Этим зрителем был я.
Я сидел
«Идиот! – молча кричал я сам себе. – Куда ты уезжаешь? Как ты можешь уезжать от этого! Ведь именно за это ты заплатил двенадцатью годами бездомной жизни, недолюбленными женщинами и нерожденными детьми! Ради этих зрительских слез и смеха, слез и смеха ты валялся на деревянных лавках Казанского и Белорусского вокзалов, стрелял «трешки» у друзей, жрал на завтрак пельмени за 27 копеек пачка, а обедал пельменной юшкой с черным хлебом! И вот теперь, когда – наконец!!! – все состоялось, все сбылось, когда люди – вот они! – смеются и плачут именно там, где ты прописал им смеяться и плакать, когда еще восемь театров страны начали репетировать эту пьесу, – как ты можешь уехать от этого, кретин?!!»

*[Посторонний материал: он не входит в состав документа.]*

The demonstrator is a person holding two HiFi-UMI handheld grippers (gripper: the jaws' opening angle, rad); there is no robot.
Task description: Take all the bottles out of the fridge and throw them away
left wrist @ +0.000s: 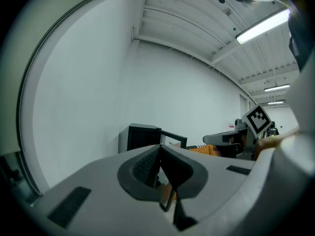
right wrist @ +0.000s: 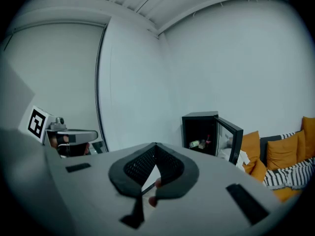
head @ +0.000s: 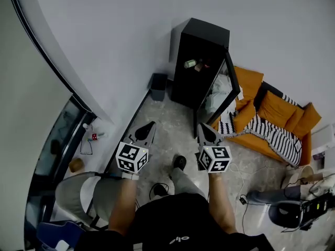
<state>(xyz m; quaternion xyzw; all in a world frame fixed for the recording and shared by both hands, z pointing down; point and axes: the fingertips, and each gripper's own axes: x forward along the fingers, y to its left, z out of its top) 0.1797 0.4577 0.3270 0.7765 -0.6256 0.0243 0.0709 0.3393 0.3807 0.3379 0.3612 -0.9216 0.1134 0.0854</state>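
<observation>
The approach is judged to be in hand: the fridge (head: 201,56), door open, is seen at upper centre, well apart; a walk closer and an opening of the jaws will be called for; the left gripper (head: 148,128) and right gripper (head: 204,129) are held side by side at lower centre, nearly level, jaws closed together (nothing gripped); the bottles (head: 190,64) lie on a fridge shelf.

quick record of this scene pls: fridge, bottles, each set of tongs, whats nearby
fridge: black fridge by the wall, door open
bottles: at least one bottle lying on a shelf inside
left: left tongs shut, empty, well short of the fridge
right: right tongs shut, empty, well short of the fridge
nearby: dark bin left of the fridge; orange sofa to its right
</observation>
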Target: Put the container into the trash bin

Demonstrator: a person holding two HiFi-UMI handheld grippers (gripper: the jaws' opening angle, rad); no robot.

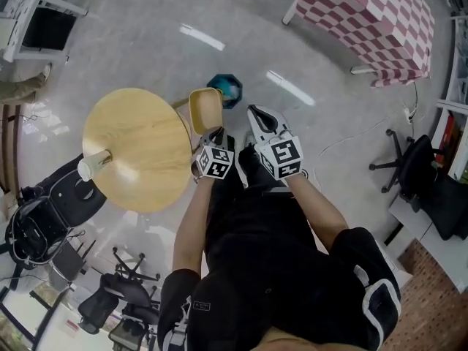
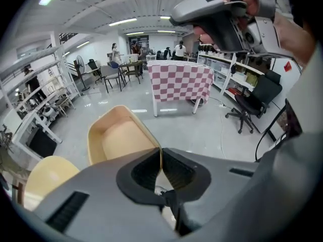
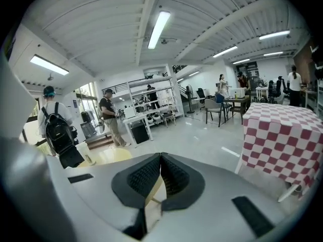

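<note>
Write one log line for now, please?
left gripper: shut on container rim | right gripper: shut | bin: on floor, container not in

L tongs (image 1: 216, 133) hold container (image 1: 204, 109) nr bin (image 1: 226, 88).

Trash bin (image 1: 228, 88) partly hidden behind container (image 1: 205, 109), checkered table (image 1: 365, 13) cut off by top edge

Off the right edge of the table (image 1: 135, 148) the floor (image 1: 146, 42) lies open around the trash bin (image 1: 231, 90). A checkered table (image 1: 365, 13) stands well beyond, and office chairs (image 1: 117, 298) crowd the near side.
</note>
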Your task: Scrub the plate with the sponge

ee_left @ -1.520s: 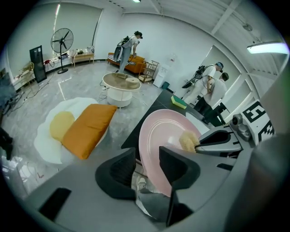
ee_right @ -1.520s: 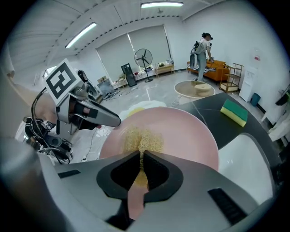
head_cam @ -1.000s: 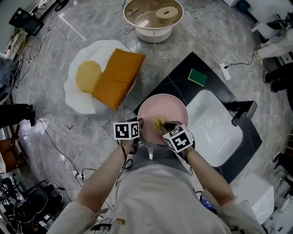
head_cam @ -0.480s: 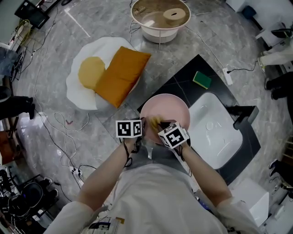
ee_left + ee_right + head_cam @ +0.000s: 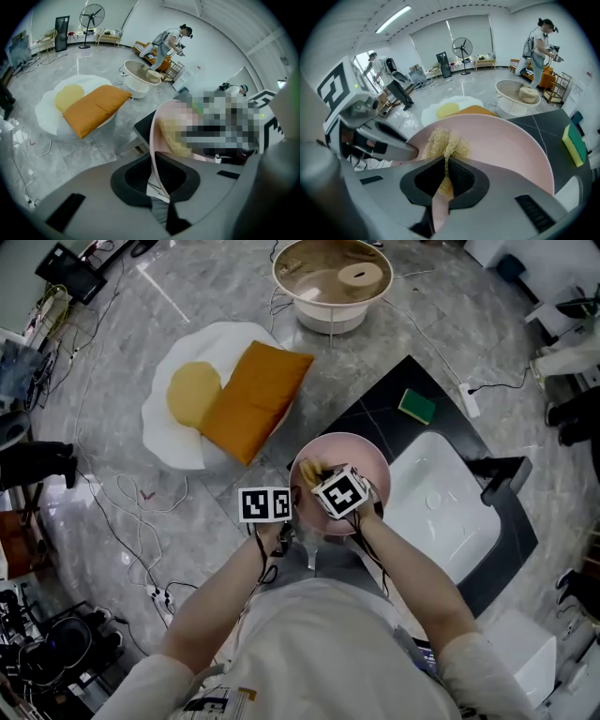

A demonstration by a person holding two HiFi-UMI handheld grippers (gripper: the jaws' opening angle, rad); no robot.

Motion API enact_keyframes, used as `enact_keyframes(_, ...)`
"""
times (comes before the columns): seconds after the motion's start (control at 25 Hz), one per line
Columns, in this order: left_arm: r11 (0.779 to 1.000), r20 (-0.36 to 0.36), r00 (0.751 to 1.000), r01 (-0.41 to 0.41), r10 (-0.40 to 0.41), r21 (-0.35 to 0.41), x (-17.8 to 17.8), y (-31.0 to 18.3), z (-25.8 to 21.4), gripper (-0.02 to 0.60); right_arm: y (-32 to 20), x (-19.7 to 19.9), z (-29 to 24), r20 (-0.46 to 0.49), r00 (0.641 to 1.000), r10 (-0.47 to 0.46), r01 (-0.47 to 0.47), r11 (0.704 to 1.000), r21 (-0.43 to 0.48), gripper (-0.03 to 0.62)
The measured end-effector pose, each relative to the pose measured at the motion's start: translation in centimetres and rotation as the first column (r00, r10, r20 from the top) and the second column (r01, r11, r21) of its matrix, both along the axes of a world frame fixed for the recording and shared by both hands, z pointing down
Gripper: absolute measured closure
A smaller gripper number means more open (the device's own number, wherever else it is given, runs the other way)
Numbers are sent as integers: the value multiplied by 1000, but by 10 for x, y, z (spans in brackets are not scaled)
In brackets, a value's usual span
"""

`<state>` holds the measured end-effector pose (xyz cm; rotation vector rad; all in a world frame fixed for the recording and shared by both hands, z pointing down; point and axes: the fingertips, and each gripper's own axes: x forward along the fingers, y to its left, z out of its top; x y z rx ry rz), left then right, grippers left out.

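Grey marble floor, black worktop [image 5: 375,413] at centre right. The left gripper [image 5: 157,183], jaws just closing, pinched the lower-left rim of the pink plate [image 5: 364,461]. The right gripper [image 5: 446,176] clamped the yellow sponge [image 5: 445,143] against the plate's upper-left, leaving most bare face to the sponge's right.

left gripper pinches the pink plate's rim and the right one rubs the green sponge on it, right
No: the right gripper holds a yellow scrubber, as the right gripper view shows; the green sponge lies on the black counter. The left gripper, its jaws just closed further, does pinch the plate rim.
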<state>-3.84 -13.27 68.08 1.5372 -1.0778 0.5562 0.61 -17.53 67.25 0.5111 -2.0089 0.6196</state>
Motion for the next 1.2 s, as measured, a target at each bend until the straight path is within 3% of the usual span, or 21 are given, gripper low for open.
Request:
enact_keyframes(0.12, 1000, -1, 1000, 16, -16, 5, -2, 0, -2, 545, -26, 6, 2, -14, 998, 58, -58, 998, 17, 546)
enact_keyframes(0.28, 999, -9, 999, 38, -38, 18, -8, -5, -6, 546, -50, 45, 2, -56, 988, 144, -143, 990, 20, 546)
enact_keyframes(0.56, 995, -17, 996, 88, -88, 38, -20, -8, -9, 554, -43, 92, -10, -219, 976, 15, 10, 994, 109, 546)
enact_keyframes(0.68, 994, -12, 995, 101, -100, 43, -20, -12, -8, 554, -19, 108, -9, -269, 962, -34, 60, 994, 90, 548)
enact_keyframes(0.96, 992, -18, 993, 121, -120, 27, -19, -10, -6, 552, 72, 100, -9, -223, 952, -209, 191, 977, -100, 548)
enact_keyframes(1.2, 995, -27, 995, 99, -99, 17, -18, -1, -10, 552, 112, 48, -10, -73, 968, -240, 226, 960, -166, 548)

Прекрасно, на волне успеха, играли актеры – я кожей чувствовал, как летел к ним на сцену заряд зрительских эмоций, и как азартно, с кайфом они возвращали в зал каждый комедийный, драматический и трагический поворот сюжета и погони влюбленного пятнадцатилетнего Мурата за его семнадцатилетней возлюбленной Соней – погони через всю их жизнь. Волшебно, просто первоклассно играла Соню молодая Майорова. И некто А. Иноземцев замечательно играл роль отца Мурата – так, что во втором акте зал аплодировал уже каждому его появлению на сцене.
А я, наплакавшись, сидел, поникнув, в пятом ряду. Впервые в жизни мне стало страшно за себя, впервые в жизни я пожалел о принятом решении.

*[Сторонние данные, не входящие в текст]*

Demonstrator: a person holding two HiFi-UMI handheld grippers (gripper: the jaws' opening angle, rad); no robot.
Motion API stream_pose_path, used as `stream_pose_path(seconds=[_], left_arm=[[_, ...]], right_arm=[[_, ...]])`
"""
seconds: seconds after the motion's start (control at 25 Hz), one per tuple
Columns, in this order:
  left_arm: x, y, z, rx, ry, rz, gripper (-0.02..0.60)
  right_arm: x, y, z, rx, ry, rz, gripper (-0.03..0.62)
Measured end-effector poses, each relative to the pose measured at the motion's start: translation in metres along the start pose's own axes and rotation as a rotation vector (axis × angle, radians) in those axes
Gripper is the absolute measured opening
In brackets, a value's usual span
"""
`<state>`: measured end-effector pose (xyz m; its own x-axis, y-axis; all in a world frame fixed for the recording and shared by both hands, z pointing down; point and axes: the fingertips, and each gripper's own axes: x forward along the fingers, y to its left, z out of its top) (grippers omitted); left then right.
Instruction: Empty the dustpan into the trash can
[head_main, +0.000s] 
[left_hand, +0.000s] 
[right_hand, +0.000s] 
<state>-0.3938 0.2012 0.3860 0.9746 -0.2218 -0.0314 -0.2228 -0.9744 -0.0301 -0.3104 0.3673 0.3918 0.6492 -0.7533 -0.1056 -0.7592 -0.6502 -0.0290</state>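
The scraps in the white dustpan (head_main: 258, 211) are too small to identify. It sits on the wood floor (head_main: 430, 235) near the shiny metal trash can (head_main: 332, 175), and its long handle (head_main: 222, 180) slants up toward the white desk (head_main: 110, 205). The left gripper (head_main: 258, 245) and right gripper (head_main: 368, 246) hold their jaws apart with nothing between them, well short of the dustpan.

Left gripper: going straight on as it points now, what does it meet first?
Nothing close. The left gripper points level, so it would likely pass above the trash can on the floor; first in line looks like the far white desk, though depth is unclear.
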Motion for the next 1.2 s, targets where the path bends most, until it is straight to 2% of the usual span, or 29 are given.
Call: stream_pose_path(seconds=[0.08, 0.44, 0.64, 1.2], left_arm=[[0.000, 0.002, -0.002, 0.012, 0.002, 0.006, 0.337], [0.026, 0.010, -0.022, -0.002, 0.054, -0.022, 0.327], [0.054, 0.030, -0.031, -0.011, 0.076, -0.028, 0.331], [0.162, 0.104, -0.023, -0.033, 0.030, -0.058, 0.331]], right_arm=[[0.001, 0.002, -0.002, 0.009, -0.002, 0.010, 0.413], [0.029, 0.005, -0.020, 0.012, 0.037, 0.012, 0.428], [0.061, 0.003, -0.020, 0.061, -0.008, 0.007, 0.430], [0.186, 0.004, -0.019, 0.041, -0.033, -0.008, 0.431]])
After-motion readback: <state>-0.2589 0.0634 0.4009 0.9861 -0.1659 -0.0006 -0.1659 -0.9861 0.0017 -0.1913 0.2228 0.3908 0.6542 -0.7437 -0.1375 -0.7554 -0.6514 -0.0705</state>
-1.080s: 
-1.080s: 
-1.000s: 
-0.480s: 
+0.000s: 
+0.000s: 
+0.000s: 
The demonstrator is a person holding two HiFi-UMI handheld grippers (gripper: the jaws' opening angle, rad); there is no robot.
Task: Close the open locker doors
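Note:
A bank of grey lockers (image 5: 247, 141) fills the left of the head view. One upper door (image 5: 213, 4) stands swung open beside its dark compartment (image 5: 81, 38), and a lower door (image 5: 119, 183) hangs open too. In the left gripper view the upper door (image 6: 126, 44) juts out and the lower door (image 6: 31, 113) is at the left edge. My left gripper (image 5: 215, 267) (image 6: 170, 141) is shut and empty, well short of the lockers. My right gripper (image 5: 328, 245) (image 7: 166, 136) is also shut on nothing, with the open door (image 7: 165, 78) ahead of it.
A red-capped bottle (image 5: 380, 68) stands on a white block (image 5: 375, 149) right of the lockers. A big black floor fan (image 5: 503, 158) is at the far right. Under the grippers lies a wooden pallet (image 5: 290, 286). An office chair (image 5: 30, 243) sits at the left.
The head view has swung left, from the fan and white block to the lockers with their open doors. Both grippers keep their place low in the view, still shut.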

Но обратного пути не было – в моем паспорте уже стоял штамп «действителен до 21.10.1978» и лежала зеленая бумажка с выездной визой.
После спектакля я пошел за сцену, хотя, отправляясь в Вильнюс, дал себе зарок не делать этого – зачем ставить в неловкое положение актеров и режиссера появлением в театре автора-«эмигранта», «отщепенца» и «предателя родины»? Нет, я планировал сразу после спектакля вернуться из Вильнюса поездом в Москву и загодя, еще в Москве, купил себе в дорогу бутылку хорошей пшеничной водки – чтобы в ночном купе напиться в одиночку после первого и последнего в моей жизни театрального спектакля.

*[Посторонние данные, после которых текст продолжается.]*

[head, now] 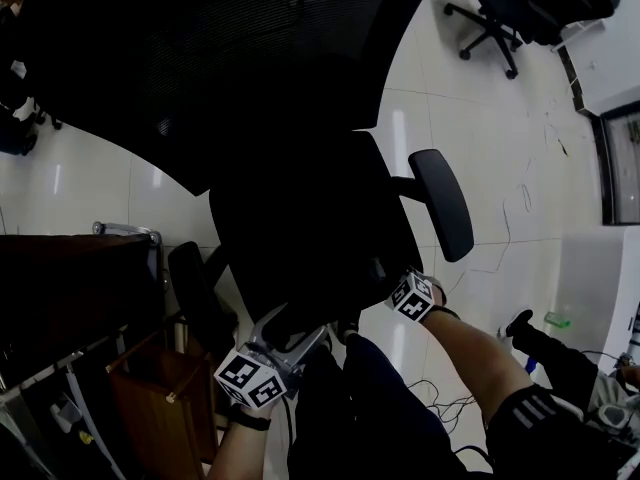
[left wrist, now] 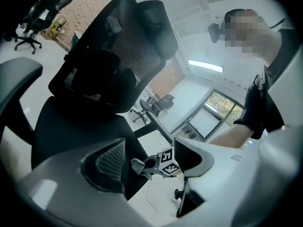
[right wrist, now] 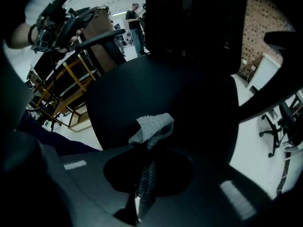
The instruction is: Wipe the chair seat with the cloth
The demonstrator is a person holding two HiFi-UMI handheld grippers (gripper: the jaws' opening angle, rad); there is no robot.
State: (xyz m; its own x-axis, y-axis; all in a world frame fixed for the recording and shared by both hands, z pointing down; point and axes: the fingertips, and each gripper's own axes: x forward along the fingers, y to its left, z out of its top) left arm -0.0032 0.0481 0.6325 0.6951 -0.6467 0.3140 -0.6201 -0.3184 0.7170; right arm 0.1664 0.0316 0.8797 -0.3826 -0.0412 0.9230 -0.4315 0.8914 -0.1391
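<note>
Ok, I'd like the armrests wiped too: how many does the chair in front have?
2. One armrest stands right of the seat; the other armrest is left of it. Both show plainly.

A pale tiled floor (head: 470,138) spreads under everything, glossy with reflections; a second black office chair (head: 500,8) stands on its star base at the far right corner of the head view; a thin cable (head: 525,198) trails loosely across the tiles, and a small green object (head: 557,320) lies near the right edge; a dark desk (head: 70,288) sits at the left with a brown wooden box (head: 160,408) just below it; a brick wall (left wrist: 87,8), a bright ceiling light (left wrist: 206,66) and a window (left wrist: 222,103) show behind; a person (right wrist: 136,27) stands in the distance.
</note>
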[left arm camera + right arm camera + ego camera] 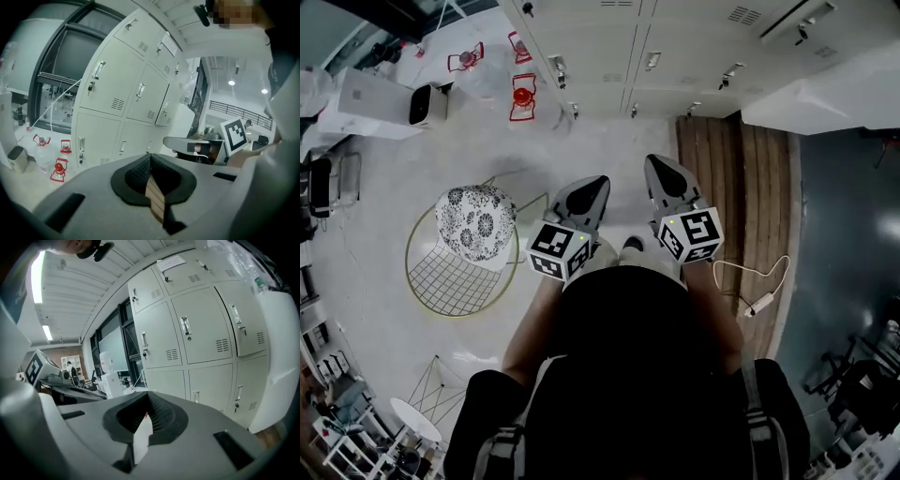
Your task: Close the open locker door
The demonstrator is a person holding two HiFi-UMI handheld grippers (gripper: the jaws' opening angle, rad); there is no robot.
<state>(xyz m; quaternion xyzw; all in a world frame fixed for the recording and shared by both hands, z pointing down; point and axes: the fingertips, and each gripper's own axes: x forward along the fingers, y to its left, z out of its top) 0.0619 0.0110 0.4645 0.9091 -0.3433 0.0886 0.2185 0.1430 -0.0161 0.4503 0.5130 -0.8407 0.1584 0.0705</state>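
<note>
Standing open, pale locker door (834, 94), jutting from grey lockers (600, 56).

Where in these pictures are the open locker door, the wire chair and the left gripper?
open locker door (834, 94), head view, its white face
wire chair (441, 277), head view, bare wire seat
left gripper (596, 187), head view, tips of its fingers

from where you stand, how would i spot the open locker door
Find the bank of pale lockers ahead. On its right side, near the wooden floor strip, the open door is the one panel jutting out from the row; its neighbours sit flush.
</note>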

Однако все наши благие зароки пасуют перед простым словом «хочу!». Во всяком случае, мои зароки…
Я захотел прикоснуться к своей славе, я захотел хоть на минуту обняться с ней.
Я прошел за кулисы, нашел там гримерную Майоровой и, скупо постучав, тут же распахнул дверь.
– Подождите, я занята! – недовольно сказала актриса; она сидела перед зеркалом и снимала грим.
– Ничего, мне можно. Я автор, – нагло сказал я, входя.
– Автор чего?
– Автор этой пьесы. Я пришел сказать вам, что вы замечательная, гениальная актриса. Спасибо вам! У меня нет цветов, поэтому вот вам вместо них! – С этими словами я поставил перед ошарашенной Майоровой бутылку водки «Пшеничная», поцеловал ее в щеку и – сбежал из театра на вокзал.
Через час поезд «Вильнюс – Москва» уносил меня из Литвы, через десять дней самолет «Москва – Вена» увез из СССР меня и мою сестру Беллу с ее дочкой от любви с первого взгляда. Моим багажом были пишущая машинка «Колибри» и афиши моих фильмов, увидев которые таможенники Шереметьевского аэропорта тут же мстительно сломали у «Колибри» три буквенных рычажка. Но ни они, ни даже я сам не знали тогда, что кроме антисоветской пишмашинки я тайно увозил главный опиум моей жизни – опиум вильнюсского успеха, оглушительную наркоту живого зрительского смеха и зрительских слез.